Chip-based system models drug-induced muscle and kidney damage in real time
Researchers at KAIST have developed a modular organ-on-a-chip platform that recreates the cascade of drug-induced rhabdomyolysis and acute kidney injury in laboratory conditions. The biomicrofluidic system allows muscle and kidney tissues to be connected or separated as needed, enabling precise observation of inter-organ interactions following exposure to medications such as statins and fibrates.
First platform to model muscle-kidney interactions
Rhabdomyolysis, characterised by skeletal muscle breakdown, can lead to life-threatening complications including acute kidney injury (AKI).

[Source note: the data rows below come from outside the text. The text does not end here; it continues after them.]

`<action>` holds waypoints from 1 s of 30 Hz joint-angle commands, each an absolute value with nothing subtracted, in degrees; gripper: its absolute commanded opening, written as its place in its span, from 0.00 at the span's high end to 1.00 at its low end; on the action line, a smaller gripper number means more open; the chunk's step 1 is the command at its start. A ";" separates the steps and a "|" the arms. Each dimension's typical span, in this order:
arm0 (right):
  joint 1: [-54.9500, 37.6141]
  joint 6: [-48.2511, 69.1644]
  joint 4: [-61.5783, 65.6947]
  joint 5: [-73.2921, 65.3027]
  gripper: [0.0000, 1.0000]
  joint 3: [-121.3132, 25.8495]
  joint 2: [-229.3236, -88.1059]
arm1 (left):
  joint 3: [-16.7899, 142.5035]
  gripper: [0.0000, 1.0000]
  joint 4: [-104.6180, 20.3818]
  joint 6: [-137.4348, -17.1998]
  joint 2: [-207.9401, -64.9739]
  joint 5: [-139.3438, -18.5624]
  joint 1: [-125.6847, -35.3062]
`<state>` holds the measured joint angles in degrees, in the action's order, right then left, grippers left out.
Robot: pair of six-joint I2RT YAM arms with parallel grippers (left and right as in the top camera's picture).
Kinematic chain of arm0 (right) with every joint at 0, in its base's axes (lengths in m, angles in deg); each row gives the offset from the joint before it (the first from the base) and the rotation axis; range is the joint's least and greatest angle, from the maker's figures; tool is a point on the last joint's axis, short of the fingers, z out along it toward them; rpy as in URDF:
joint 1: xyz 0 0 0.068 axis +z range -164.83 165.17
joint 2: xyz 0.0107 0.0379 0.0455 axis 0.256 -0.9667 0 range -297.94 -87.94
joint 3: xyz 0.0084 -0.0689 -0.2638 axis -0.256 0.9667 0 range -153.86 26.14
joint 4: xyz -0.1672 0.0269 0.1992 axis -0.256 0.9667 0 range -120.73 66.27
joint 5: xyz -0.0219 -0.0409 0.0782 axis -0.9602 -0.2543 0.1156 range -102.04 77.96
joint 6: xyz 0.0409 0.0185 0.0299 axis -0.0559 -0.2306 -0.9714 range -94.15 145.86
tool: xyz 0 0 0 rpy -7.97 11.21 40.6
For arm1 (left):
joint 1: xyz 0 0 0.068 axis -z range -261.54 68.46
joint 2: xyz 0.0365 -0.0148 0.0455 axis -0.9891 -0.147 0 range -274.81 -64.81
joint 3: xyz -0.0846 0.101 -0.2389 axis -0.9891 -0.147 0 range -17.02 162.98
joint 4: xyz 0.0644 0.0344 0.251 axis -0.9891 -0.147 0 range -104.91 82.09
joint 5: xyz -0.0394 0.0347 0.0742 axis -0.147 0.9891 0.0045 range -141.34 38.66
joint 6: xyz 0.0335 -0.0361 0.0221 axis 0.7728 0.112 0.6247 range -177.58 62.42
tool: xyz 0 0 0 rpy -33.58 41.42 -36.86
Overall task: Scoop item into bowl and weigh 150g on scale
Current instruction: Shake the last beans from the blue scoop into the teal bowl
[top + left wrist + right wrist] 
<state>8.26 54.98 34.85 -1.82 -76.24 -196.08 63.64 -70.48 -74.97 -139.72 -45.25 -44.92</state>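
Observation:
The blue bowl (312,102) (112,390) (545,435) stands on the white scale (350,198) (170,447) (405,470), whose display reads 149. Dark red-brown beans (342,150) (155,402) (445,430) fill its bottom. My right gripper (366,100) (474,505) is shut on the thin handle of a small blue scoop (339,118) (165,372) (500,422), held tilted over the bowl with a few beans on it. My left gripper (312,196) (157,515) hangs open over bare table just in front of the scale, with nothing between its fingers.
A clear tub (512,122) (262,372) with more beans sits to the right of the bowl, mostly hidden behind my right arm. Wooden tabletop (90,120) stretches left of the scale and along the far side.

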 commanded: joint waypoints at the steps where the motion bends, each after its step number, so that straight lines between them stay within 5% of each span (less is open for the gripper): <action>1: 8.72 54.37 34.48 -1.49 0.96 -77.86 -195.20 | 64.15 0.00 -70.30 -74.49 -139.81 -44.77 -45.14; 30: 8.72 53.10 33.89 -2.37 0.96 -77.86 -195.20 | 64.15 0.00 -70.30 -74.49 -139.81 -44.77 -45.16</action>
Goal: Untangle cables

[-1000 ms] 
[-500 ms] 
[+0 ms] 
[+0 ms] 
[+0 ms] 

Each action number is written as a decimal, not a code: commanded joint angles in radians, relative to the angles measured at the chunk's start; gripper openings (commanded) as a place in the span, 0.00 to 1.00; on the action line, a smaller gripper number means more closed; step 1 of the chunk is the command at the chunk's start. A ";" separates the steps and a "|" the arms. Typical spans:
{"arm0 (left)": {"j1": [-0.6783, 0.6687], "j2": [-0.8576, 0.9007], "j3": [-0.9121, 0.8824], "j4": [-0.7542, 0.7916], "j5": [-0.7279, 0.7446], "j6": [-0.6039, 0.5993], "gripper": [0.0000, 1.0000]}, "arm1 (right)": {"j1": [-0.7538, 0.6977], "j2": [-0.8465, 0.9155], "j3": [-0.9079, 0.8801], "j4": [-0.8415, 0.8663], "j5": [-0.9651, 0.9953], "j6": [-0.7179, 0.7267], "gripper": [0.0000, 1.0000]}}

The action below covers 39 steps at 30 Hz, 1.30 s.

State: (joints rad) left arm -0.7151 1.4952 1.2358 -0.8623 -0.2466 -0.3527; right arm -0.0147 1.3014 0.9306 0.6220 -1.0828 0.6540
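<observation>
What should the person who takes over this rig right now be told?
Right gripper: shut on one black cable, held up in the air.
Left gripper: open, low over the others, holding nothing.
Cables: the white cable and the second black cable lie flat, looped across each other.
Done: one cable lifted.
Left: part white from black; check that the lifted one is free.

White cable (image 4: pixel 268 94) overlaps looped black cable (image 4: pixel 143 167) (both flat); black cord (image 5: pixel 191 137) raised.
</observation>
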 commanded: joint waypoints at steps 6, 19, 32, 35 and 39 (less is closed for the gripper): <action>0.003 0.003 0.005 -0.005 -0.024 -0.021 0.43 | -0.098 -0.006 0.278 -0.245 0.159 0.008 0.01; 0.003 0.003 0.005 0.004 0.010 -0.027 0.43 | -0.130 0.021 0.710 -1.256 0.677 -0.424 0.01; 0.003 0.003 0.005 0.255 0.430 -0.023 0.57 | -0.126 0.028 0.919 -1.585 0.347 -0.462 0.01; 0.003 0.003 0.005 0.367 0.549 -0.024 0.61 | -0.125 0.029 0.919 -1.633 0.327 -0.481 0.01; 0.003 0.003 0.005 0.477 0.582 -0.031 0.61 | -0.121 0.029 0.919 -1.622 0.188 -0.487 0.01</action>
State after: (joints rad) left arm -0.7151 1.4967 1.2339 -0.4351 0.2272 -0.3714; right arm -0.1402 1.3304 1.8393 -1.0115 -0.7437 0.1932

Drug-induced cases represent the most common subset, yet studying the connection between damaged muscle tissue and kidney function has proven challenging. Traditional experimental methods using isolated cells or animal models have limitations in replicating the complex interactions between human organs.
The research team, led by Professor Jessie S. Jeon from KAIST’s Department of Mechanical Engineering, in collaboration with Professor Gi-Dong Sim and Professor Sejoong Kim from Seoul National University Hospital, has addressed this gap. Their muscle-kidney proximal tubule-on-a-chip (MKoaC) represents the first system to precisely reproduce the stepwise progression from drug-induced muscle damage to kidney injury in a controlled laboratory environment.
“This study establishes a foundation for analysing the interactions and toxic responses occurring between muscle and kidney in a manner closely resembling the human body,” said Professor Jeon. “We expect this platform to enable the early prediction of drug side effects, identification of the causes of acute kidney injury, and further expansion towards personalised drug safety assessment.”
Modular design enables flexible tissue analysis
The platform’s key innovation lies in its modular architecture. Three-dimensionally engineered skeletal muscle tissue, derived from murine C2C12 myoblasts, is housed in a detachable plug-shaped compartment. This connects to an open-top socket compartment containing human proximal tubular epithelial cells (HK-2), which represent the primary site of myoglobin-induced nephrotoxicity during rhabdomyolysis.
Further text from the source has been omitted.